The city has a council-manager government, with the position of city manager currently being held by Andrea Schroeder. The Davison City Council is composed of 7 members, including the mayor. The Mayor of Davison, a position currently held by Stacey Kalisz, is mostly titular, with most of the executive power being vested in the city manager.

City Council Members

| Name | Title |
|---|---|
| Stacey Kalisz | Mayor |
| David Perry | Mayor Pro Tem |
| Benjamin Lindstrom | Councilman |
| Eric Daly | Councilman |
| Angela Burton | Councilwoman |
| Robin Ballard | Councilwoman |
| Brenden Hynes | Councilman |

==Notable people==

- Kathleen Flinn, New York Times bestselling author.
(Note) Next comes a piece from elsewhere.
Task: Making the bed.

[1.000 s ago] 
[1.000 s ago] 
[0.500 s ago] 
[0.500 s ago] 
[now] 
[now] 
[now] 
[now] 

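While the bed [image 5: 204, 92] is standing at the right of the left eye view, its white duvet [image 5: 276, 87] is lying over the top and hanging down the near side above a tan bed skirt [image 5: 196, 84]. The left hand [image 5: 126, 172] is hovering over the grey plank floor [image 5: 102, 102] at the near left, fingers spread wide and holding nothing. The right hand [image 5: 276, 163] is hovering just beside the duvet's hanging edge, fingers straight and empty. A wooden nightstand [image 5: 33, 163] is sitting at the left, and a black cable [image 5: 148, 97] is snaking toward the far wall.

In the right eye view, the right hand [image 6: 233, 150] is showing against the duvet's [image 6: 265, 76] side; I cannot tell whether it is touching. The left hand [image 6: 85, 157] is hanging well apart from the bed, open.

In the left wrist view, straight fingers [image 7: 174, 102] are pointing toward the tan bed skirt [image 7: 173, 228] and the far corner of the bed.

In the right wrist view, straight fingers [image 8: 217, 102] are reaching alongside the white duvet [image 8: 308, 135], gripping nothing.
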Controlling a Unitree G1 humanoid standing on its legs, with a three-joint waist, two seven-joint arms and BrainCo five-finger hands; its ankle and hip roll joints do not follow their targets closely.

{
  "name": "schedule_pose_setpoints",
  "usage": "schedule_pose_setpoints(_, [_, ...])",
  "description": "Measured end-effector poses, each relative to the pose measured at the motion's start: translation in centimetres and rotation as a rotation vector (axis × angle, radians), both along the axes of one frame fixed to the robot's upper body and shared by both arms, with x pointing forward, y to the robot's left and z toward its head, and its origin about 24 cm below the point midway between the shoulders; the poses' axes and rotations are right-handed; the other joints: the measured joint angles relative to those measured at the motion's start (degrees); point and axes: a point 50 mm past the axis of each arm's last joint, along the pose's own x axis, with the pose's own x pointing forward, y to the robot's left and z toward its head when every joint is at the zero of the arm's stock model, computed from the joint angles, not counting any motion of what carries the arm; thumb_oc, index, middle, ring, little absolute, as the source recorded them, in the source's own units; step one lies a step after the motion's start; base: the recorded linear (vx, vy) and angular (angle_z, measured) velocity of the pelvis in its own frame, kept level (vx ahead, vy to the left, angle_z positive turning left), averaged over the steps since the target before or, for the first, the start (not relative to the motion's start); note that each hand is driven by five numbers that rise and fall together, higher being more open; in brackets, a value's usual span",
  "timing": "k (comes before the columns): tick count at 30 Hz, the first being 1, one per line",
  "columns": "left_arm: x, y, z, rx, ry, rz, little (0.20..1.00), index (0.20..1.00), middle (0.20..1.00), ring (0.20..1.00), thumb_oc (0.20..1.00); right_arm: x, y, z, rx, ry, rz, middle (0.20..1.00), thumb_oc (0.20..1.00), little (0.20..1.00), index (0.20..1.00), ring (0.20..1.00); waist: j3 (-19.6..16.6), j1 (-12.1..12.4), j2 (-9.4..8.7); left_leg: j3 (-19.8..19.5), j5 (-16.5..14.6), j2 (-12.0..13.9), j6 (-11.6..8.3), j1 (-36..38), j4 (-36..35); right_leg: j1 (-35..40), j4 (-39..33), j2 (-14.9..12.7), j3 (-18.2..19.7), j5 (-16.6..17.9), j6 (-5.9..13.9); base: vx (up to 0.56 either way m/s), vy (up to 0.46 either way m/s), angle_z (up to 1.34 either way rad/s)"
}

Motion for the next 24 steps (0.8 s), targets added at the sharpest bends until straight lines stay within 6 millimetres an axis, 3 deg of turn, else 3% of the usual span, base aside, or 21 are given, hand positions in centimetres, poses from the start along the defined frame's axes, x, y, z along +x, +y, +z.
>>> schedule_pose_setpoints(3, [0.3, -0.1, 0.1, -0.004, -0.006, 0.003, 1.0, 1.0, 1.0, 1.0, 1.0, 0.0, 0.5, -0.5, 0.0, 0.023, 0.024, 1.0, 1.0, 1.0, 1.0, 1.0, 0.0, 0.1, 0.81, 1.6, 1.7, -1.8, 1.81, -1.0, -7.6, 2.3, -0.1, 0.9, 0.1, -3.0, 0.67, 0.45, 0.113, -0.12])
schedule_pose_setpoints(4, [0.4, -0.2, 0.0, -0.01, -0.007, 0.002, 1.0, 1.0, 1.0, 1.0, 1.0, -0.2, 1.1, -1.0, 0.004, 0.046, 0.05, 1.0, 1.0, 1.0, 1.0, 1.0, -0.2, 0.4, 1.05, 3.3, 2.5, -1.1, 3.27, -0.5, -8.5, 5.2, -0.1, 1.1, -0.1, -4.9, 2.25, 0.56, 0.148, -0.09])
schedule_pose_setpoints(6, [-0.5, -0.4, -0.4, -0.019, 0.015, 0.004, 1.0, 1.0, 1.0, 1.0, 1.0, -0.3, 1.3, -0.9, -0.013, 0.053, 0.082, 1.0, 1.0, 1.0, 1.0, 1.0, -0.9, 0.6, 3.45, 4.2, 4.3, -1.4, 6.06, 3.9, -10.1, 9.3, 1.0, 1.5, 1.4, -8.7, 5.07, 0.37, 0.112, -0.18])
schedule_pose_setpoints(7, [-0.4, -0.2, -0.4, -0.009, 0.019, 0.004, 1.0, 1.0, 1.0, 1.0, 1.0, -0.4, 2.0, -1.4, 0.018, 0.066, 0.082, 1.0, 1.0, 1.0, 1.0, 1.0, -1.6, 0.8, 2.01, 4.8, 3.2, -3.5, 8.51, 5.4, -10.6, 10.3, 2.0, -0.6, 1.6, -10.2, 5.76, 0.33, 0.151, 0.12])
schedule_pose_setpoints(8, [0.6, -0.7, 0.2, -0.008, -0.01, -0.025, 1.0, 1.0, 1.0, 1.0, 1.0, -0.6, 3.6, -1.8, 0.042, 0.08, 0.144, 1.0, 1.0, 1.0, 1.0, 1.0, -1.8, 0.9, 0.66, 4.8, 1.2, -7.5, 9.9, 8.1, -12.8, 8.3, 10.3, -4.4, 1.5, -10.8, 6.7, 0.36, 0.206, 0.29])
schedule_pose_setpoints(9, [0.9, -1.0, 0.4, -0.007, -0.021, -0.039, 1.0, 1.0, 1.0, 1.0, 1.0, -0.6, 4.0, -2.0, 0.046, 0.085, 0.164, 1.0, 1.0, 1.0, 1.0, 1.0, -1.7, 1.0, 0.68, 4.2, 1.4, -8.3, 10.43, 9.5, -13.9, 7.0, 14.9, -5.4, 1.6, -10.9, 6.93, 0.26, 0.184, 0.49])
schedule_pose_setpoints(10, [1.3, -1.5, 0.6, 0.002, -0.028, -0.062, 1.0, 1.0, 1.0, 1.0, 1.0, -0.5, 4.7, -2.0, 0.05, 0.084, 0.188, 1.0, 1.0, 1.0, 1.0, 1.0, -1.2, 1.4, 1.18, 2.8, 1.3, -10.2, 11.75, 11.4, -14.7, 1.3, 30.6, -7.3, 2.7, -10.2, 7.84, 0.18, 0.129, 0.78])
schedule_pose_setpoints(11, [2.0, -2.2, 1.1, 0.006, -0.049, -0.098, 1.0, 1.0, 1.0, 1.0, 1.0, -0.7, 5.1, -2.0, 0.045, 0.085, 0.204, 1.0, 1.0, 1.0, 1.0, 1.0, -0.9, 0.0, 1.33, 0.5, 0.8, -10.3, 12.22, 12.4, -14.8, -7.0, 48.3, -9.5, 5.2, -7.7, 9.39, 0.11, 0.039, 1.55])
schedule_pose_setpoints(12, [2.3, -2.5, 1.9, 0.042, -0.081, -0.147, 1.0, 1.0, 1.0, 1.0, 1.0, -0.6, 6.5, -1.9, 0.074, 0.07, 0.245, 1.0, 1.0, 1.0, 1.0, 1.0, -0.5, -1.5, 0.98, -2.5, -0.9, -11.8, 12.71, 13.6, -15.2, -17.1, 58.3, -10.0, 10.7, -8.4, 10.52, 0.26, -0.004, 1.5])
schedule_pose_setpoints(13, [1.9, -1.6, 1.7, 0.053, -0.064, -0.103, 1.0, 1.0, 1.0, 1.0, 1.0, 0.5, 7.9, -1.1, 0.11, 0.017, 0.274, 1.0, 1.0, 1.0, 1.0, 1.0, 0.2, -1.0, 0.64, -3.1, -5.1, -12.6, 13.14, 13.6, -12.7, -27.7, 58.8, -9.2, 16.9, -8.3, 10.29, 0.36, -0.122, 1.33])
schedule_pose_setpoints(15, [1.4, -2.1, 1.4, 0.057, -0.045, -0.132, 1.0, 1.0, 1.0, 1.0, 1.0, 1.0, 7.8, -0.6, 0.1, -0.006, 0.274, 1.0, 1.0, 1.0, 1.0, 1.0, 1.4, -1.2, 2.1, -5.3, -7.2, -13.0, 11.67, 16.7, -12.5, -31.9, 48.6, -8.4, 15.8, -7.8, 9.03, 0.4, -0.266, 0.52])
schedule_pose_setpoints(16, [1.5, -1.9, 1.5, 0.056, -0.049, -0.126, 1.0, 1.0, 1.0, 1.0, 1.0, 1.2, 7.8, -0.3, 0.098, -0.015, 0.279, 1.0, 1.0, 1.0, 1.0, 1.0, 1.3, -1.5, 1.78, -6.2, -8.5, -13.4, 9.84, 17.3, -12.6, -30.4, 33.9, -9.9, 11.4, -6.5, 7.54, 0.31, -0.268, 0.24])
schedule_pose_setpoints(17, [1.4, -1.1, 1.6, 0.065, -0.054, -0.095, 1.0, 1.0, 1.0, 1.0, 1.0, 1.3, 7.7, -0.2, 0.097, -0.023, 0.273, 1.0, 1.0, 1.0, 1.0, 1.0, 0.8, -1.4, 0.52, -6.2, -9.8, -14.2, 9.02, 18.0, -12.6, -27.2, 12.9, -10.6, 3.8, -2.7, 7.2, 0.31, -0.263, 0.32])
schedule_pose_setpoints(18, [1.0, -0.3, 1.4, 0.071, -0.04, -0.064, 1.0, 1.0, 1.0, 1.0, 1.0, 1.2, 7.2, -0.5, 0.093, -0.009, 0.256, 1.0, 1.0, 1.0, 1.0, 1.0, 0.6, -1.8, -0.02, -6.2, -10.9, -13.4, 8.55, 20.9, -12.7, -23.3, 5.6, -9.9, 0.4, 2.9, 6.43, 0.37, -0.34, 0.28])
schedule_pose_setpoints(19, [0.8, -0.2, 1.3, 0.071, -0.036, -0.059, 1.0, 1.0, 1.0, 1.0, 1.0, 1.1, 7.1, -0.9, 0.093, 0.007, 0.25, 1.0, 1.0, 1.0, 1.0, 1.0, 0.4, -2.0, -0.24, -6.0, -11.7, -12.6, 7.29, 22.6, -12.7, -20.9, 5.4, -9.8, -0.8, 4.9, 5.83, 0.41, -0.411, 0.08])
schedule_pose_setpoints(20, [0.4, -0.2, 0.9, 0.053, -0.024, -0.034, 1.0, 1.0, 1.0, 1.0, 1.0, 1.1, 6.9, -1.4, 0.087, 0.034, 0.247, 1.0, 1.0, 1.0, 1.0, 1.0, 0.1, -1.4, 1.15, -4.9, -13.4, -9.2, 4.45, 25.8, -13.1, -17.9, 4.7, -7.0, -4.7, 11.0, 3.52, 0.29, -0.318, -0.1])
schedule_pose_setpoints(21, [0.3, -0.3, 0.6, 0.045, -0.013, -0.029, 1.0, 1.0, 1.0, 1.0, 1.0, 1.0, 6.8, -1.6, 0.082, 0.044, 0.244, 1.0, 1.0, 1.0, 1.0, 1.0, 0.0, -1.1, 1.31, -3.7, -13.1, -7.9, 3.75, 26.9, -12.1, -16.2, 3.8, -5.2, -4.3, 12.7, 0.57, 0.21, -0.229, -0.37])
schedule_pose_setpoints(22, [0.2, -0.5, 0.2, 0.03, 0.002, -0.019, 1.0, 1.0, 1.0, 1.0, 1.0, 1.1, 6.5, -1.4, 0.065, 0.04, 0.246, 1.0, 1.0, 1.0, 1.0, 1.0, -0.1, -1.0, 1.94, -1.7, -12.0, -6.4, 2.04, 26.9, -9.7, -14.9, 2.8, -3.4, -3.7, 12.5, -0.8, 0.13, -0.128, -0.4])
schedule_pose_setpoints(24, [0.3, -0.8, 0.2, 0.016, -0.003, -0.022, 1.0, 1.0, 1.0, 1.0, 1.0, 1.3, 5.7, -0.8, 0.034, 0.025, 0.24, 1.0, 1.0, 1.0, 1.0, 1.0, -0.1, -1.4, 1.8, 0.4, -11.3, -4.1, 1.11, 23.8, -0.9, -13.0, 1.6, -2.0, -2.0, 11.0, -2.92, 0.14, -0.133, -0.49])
Her memoir, Burnt Toast Makes You Sing Good about her life growing up in Davison was named a 2015 Michigan Notable Book by the Library of Michigan.
- Thomas C. Hart, a U.S. Navy admiral and Asiatic Fleet commander during World War II
- Michael Moore, Academy Award-winning filmmaker, was born in 1954 at St. Joseph's Hospital in Flint, Michigan, spent most of his childhood in Davison, and graduated from Davison High School in 1972.
- Ken Morrow, professional ice hockey defenseman and Stanley Cup winner who played in the 1980 Miracle on Ice game was raised in Davison.
- John Sinclair, poet, human rights activist, manager of the MC5, and founder of the anti-racist White Panther Party was raised in Davison.